[OVN] Stale ports can be present in OVN NB leading to metadata errors

Bug #1874733 reported by Daniel Alvarez
12
This bug affects 2 people
Affects Status Importance Assigned to Milestone
neutron
Fix Released
High
Lucas Alvares Gomes

Bug Description

Right now, there's a chance that deleting a port in Neutron with ML2/OVN actually deletes the object from Neutron DB while leaving a stale port in the OVN NB database.

This can happen when deleting a port [0] raises a RowNotFound exception. While it may look like it'd mean that the port didn't exist already in OVN NB truth is that the current port_delete function can throw that exception for different reasons (especially against OVN < 2.10 when Address Sets were used instead of Port Groups).

Such exception can be observed for example if some ACL or Address Set doesn't exist [1][2] amongst others. In this case, the revision number of the object will be deleted [3] and the port will be stale forever in OVN NB (it'll be skipped by the maintenance task).

One of the main impacts of this issue is that the OVN NB database will grow and have stale objects that are undetected (they'll be detected by the neutron-ovn-db-sync-script) but most importantly, that multiple ports in the same OVN Logical Switch may have the same IP addresses and this cause legitimate ports to be left without Metadata.

As per metadata agent code here [4] if more than one port in the same network has the same IP address, a 404 will be returned back to the instance upon requesting metadata.

The workaround is running the neutron-db-sync script in repair mode to get rid of the stale ports.

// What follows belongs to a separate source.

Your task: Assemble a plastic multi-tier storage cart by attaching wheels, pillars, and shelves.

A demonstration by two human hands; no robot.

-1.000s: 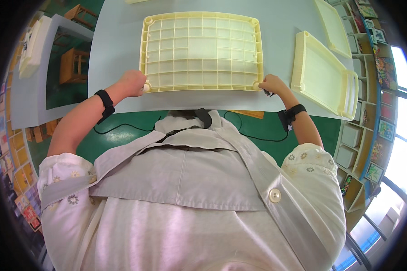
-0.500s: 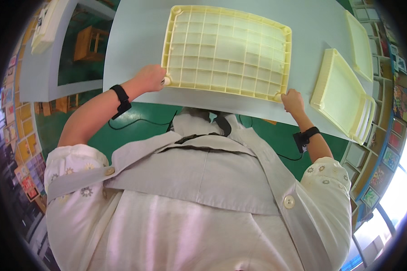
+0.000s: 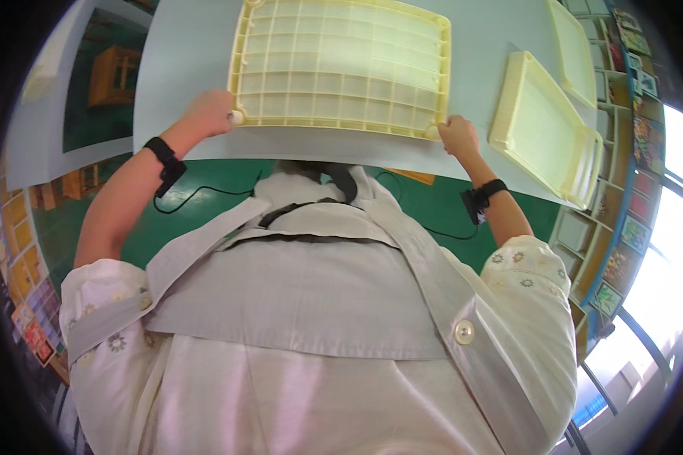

A proper fix would involve a better granularity of the exceptions that can happen around a port deletion and acting accordingly upon each of them. In the worst case, we won't be deleting the revision number if the port still exists leaving up to the Maintenance task to fix it later on (< 5 minutes). Ideally, we should identify all possible code paths and delete the port from OVN whenever possible even if some other associated operation fails (with proper logging).

Also, this scenario seems to be more likely under a high concurrency of API operations (such as heat) and possibly when Port Groups are not supported by the schema (OVN < 2.10).

Danie Alvarez

[0] https://github.com/openstack/neutron/blob/99774a0465bce893e0b7178fe83fe1985432c704/neutron/plugins/ml2/drivers/ovn/mech_driver/ovsdb/ovn_client.py#L719
[1] https://github.com/openstack/neutron/blob/99774a0465bce893e0b7178fe83fe1985432c704/neutron/plugins/ml2/drivers/ovn/mech_driver/ovsdb/ovn_client.py#L680
[2] https://github.com/openstack/neutron/blob/99774a0465bce893e0b7178fe83fe1985432c704/neutron/plugins/ml2/drivers/ovn/mech_driver/ovsdb/ovn_client.py#L690
[3] https://github.com/openstack/neutron/blob/99774a0465bce893e0b7178fe83fe1985432c704/neutron/plugins/ml2/drivers/ovn/mech_driver/ovsdb/ovn_client.py#L722
[4] https://github.com/openstack/neutron/blob/99774a0465bce893e0b7178fe83fe1985432c704/neutron/agent/ovn/metadata/server.py#L86

tags: added: ovn
Changed in neutron:
assignee: nobody → Maciej Jozefczyk (maciej.jozefczyk)
importance: Undecided → High
Revision history for this message
OpenStack Infra (hudson-openstack) wrote : Fix proposed to neutron (master)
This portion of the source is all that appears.